*** Block opens ***
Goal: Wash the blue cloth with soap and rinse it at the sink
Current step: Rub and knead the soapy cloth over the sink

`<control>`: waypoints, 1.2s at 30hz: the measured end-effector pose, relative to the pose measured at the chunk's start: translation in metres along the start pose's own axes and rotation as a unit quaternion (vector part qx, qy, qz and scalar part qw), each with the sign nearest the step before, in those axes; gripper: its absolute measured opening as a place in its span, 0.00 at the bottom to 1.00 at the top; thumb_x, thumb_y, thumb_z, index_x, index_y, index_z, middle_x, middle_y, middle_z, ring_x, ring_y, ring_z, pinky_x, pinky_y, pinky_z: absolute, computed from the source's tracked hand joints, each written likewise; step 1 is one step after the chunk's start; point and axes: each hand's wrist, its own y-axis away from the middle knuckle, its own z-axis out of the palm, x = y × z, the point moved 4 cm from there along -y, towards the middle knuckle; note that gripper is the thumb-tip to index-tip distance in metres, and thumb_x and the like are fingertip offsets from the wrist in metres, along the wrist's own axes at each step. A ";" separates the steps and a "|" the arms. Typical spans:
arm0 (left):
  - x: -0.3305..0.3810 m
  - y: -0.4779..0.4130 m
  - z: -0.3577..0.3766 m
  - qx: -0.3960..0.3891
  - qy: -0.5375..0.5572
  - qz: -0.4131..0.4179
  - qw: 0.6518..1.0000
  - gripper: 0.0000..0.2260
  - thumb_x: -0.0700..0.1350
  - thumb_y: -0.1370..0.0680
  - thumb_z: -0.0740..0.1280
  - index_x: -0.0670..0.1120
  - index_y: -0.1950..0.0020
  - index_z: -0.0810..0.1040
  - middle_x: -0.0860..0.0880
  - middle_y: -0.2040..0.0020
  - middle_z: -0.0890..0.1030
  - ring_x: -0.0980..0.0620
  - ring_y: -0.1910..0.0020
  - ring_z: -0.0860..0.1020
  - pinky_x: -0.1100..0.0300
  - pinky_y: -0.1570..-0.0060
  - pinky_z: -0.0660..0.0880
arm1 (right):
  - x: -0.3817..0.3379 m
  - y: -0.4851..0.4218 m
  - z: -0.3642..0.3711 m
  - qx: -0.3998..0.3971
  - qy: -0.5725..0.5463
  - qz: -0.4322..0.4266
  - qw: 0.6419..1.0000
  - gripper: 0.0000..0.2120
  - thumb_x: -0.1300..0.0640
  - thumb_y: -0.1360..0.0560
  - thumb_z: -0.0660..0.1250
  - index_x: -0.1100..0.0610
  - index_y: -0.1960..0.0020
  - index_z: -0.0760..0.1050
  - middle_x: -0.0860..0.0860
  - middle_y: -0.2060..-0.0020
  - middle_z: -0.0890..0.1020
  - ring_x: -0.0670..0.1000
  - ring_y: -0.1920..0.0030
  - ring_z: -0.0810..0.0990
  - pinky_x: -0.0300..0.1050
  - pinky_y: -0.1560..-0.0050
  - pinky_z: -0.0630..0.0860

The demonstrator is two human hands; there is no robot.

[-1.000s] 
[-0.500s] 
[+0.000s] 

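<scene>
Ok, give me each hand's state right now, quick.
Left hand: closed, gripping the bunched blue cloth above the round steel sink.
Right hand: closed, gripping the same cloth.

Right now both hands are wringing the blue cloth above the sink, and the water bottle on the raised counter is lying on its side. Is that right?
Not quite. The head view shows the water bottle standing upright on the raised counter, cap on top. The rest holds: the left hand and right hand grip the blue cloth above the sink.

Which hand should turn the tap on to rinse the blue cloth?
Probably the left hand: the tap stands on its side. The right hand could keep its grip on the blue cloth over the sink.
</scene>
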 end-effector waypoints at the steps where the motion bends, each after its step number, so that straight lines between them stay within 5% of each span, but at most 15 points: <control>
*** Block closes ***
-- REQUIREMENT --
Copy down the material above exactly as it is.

-- WRITTEN RESPONSE --
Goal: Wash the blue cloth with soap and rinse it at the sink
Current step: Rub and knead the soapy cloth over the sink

`<control>`: waypoints, 1.2s at 30hz: the measured end-effector pose, relative to the pose measured at the chunk's start: translation in metres along the start pose's own axes and rotation as a unit quaternion (vector part qx, qy, qz and scalar part qw), each with the sign nearest the step before, in those axes; gripper: its absolute measured opening as a place in its span, 0.00 at the bottom to 1.00 at the top; thumb_x, thumb_y, thumb_z, index_x, index_y, index_z, middle_x, middle_y, middle_z, ring_x, ring_y, ring_z, pinky_x, pinky_y, pinky_z: absolute, computed from the source's tracked hand joints, each written likewise; step 1 is one step after the chunk's start; point and axes: each hand's wrist, its own y-axis away from the middle knuckle, its own z-axis out of the palm, x = y × z, the point moved 4 cm from there along -y, towards the middle knuckle; note that gripper is the thumb-tip to index-tip distance in metres, and thumb_x and the like are fingertip offsets from the wrist in metres, along the wrist's own axes at each step. A ";" separates the steps and a "|" the arms. Typical spans:
arm0 (left):
  - x: -0.3305..0.3810 m
  - y: -0.4779..0.4130 m
  - z: -0.3577..0.3766 m
  - qx: -0.3960..0.3891
  - qy: -0.5375..0.5572
  - qz: -0.4131..0.4179
  - qw: 0.6518..1.0000
  - gripper: 0.0000..0.2260
  - thumb_x: -0.0700..0.1350
  - thumb_y: -0.1370..0.0680
  - thumb_z: -0.0740..0.1280
  - index_x: -0.0670..0.1120
  - index_y: -0.1950..0.0020
  - index_z: -0.0810..0.1040
  - middle_x: -0.0860..0.0880
  - middle_y: -0.2040..0.0020
  - middle_z: -0.0890..0.1030
  - ring_x: -0.0980..0.0620
  - ring_y: -0.1910..0.0020
  - ring_z: -0.0860..0.1020
  - pinky_x: -0.1100..0.0300
  - pinky_y: -0.1570..-0.0060
  - pinky_z: -0.0660..0.0880
arm1 (right):
  - x: -0.3817..0.3379 m
  - y: -0.4851..0.4218 m
  - z: -0.3642..0.3711 m
  - qx: -0.3998..0.3971
  - qy: -0.5725..0.5463
  - qz: -0.4322..0.4266
  - qw: 0.6419..1.0000
  - gripper: 0.0000..0.2120
  - thumb_x: -0.1300..0.0640
  - thumb_y: -0.1360..0.0560
  - thumb_z: -0.0660..0.1250
  - index_x: -0.1100..0.0610
  - index_y: -0.1960..0.0020
  - index_z: -0.0760..0.1050
  - middle_x: -0.0860..0.0860
  - middle_y: -0.2060..-0.0020
  - middle_z: -0.0890..0.1020
  - ring_x: -0.0670..0.1000
  - ring_y: -0.1920..0.0030
  - ring_z: -0.0810..0.0990
  - pinky_x: -0.0300..0.1050
  - pinky_y: -0.1560..-0.0050
  - pinky_z: -0.0630..0.0860

The demonstrator is two human hands; there is no robot.

[-1.000s] 
[-0.500s] 
[+0.000s] 

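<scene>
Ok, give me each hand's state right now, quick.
Left hand: closed, gripping the bunched blue cloth above the round steel sink.
Right hand: closed, gripping the same cloth.

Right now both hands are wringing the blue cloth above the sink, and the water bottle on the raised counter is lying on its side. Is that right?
Not quite. The head view shows the water bottle standing upright on the raised counter, cap on top. The rest holds: the left hand and right hand grip the blue cloth above the sink.

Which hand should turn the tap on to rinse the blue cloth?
Probably the left hand: the tap stands on its side. The right hand could keep its grip on the blue cloth over the sink.
</scene>
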 end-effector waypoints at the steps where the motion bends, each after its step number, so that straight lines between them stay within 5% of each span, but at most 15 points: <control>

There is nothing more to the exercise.